[rabbitmq-discuss] Strange subtract_acks crash in RabbitMQ 3.1.0-1 (case_clause empty) on EC2

Karl Rieb karl.rieb at gmail.com
Mon May 20 15:12:28 BST 2013

Brett Cameron <brett.r.cameron at ...> writes:

> Karl,I am not aware of any known issues in this regard (queues strangely 
disapearing). The fact that you get the problem with different versions of 
Erlang and dofferent versions of RabbitMQ would make me suspect that it is 
more likely to be something external to the broker environment. The "INFO: 
task beam.smp:18971 blocked for more than 120 seconds." messages in syslog 
are interesting.

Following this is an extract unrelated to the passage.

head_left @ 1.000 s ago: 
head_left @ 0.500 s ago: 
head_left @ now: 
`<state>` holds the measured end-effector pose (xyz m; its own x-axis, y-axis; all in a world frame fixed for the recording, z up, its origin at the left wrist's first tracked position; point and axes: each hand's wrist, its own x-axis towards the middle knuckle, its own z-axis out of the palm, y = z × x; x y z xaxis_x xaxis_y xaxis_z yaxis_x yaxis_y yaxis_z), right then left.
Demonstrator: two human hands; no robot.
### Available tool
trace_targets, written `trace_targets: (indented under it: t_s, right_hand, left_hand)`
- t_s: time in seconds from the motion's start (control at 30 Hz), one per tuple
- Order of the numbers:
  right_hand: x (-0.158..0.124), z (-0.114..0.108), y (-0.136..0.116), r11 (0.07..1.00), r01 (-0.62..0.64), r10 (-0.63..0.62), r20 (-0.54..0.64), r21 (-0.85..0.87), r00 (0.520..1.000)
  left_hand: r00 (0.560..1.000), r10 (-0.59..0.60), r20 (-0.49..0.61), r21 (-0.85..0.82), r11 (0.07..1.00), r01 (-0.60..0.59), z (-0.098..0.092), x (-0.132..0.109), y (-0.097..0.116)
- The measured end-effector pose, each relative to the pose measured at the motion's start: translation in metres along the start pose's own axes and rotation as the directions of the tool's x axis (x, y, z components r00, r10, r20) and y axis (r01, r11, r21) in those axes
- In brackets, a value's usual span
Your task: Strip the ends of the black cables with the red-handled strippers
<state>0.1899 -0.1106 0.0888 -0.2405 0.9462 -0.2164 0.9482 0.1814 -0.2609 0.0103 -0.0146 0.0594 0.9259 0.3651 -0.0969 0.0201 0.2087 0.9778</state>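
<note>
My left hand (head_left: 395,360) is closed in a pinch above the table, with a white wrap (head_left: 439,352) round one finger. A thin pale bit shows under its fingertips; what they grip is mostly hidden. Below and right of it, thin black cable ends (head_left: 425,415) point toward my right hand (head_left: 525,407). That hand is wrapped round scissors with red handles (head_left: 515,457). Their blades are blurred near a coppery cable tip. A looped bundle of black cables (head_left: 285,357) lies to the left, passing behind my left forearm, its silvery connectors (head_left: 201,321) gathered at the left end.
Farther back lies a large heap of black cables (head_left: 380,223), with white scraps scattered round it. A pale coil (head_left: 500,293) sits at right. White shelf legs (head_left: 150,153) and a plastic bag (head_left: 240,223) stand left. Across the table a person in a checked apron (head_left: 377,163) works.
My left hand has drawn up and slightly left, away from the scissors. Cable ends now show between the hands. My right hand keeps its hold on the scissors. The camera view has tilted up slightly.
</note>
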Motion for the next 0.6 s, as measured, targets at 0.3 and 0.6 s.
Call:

What I think is happening here is as follows: By default 
Linux uses up to 40% of the available memory for file system caching and 
if/when this threshold is reached the file system flushes all outstanding 
cached data to disk, causing all following I/O's become synchronous (until 
the flush completes). There is a default time limit of 120 seconds for the 
flush to complete. If you're EC2 VM's have a lot of RAM and are processing 
heavy I/O-intensive workloads, it is possible that the EBS volumes might 
sometimes not be able to keep up (or possibly there's some spike in network 
activity and available bandwidth goes through the floor). You have mentioned 
that your messages are not persistent, but RabbitMQ's memory usage might be 
such that it is occasionally deciding to flush a whole pile of stuff to 
disk. I notice that you have  {vm_memory_high_watermark,0.8}, and this could 
have something to do with the problem - maybe try reducing this, and/or 
maybe set vm.dirty_ratio to something less than 40% in /etc/sysctl.conf 
(this might increase the frequency of flushes, but you'll be flushing less 
data). I'd possibly start by reducing vm_memory_high_watermark. I can't 
really correlate this with your queue disappearing, but if I/O's are getting 
messed up then all manner of weird things could happen I guess. Hopefully 
others might have some more tangible ideas!
> Brett

Hi Brett,

Thanks for the reply!  I will go ahead and reduce the watermark limit and 
configure the kernel to flush earlier to disk.  Hopefully this issue will go 
away after the changes.